Ta main dans la mienne

couple hands

Ta main. Elle a toujours cherché la mienne. En écoutant un film sur le divan. Au feu rouge, en voiture. En traversant une foule, trop dense pour qu’on puisse marcher côte à côte. Tu l’ouvrais simplement derrière ton dos, j’y glissais la mienne et je savais. Je savais qu’on ne se perdrait pas, que tu ouvrais le chemin pour moi. Nos familles nous taquinaient un peu avec ça, tu te souviens? On nous appelait ‘’velcro’’, on nous mettait au défi de nous lâcher un peu. Rien à faire, nous étions soudés par les paumes, siamois des doigts.

Après avoir vu le plus sur un bâtonnet rose, une belle bedaine s’est ajoutée à l’équation. Nos mains s’égaraient occasionnellement, attirées par cette rondeur comme l’océan par la lune. Mais elles se retrouvaient encore souvent, pendant nos promenades de soirs d’été, nos sorties au cinéma. Je me suis cramponnée à ta main comme jamais, au moment crucial de donner la vie à ces petits êtres qui allaient tout changer pour le mieux.

Nous sommes devenus parents et nos mains se sont naturellement scindées. Elles sont devenues occupées. Occupées à bercer un poupon, à diriger une poussette. À promener le chien et à transporter des sacs à couches trop lourds. Occupées à tenir d’autres mains.

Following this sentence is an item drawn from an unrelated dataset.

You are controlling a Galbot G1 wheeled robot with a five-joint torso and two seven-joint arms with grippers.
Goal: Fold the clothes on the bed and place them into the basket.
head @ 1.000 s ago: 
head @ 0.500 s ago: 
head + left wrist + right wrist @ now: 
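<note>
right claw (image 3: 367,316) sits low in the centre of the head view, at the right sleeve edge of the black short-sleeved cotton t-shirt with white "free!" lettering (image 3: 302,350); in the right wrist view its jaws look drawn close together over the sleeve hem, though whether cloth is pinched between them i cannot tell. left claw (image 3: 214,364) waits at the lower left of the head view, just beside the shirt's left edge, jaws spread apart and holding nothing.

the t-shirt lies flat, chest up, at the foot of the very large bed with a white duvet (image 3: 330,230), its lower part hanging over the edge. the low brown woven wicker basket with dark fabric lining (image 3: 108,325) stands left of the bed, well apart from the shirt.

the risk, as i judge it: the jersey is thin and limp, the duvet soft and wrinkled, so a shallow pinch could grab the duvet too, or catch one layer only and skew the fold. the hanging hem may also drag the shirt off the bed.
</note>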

Les enfants ont un peu grandi aujourd’hui, c’est vrai. Mais leurs petites  menottes collantes, elles ont encore besoin de s’agripper à la mienne. Je dois les retenir de tomber, les empêcher de traverser la rue sans avoir regardé. Séparer leurs disputes qui dégénèrent, tâter leurs petits fronts chauds, essuyer leurs pleurs et soigner leurs bobos. Lorsque, par un moment de calme, nos mains se tendent l’une vers l’autre avec espoir, nos enfants surgissent pour prendre cette place qui leur revient de droit, entre nous deux.

Mes mains sont en demande, elles n’ont plus le temps de se la couler douce au creux des tiennes.  Elles s’ennuient, toutefois. Et il arrive que la nuit elles cherchent tes paumes chaudes sous les draps et s’y logent dans mon sommeil, comme par réflexe.

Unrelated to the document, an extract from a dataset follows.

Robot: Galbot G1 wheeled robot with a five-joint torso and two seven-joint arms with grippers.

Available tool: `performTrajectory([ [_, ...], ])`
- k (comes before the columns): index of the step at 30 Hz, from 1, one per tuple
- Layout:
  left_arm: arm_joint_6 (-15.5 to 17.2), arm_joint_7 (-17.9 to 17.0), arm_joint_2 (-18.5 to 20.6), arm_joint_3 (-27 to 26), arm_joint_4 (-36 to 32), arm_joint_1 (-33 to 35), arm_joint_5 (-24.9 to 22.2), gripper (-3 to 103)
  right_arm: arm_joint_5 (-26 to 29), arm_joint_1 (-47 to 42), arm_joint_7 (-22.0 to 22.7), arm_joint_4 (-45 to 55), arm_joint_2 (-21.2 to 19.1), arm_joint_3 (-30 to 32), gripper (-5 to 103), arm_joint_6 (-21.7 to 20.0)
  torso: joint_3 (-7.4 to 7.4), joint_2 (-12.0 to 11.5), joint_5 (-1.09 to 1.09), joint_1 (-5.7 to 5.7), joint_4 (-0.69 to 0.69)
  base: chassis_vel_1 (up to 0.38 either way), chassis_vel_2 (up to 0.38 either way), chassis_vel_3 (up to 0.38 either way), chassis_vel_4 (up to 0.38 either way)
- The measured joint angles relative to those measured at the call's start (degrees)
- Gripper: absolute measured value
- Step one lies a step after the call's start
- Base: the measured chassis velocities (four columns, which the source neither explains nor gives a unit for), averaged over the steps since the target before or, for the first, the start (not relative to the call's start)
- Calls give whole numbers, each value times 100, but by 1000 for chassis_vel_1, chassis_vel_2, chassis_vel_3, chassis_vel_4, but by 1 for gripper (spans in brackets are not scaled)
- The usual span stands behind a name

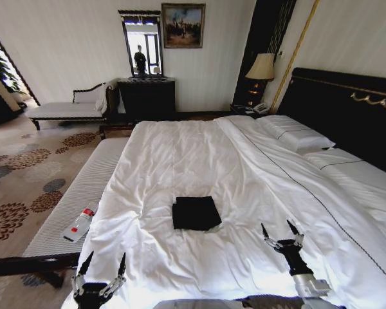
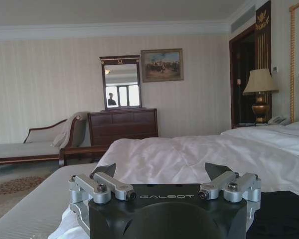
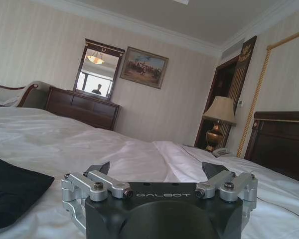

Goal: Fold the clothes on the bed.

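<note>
My left gripper (image 1: 103, 266) low at bed's (image 1: 180, 161) near corner, fingers spread apart, holding nothing. Bench (image 1: 77, 196) alongside, bottle (image 1: 81, 223) lying on it. Black T-shirt (image 1: 195, 213) folded into small rectangle, resting mid-duvet between both grippers, touching neither. My right gripper (image 1: 280, 230) over duvet, fingers apart, empty.

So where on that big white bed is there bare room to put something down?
Bare white duvet runs from the folded black T-shirt up to the pillows. The near edge is crowded: open left gripper and open right gripper flank the shirt.
</note>
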Motion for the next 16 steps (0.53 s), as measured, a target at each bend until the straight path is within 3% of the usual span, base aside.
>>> performTrajectory([
  [16,0,0,0,0,0,0,0,100,-1,8,7,-8,-1,-7,100,-11,0,0,0,0,0,0,0,0,0],
])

Je sais qu’un jour pas si lointain, les mains douces de nos petits vont quitter la mienne pour de bon. Et ce jour-là, je serai heureuse de reprendre ta main pour y retrouver avec soulagement la  rugosité familière de tes doigts de guitariste. Je la tiendrai. Longtemps. Même une fois que tes jointures arthritiques se seront ornées de poils grisonnants, lorsque mes veines bleutées transparaîtront sous ma peau diaphane et tachetée de vieille dame. Je la tiendrai encore, et je ne la lâcherai plus. Promis.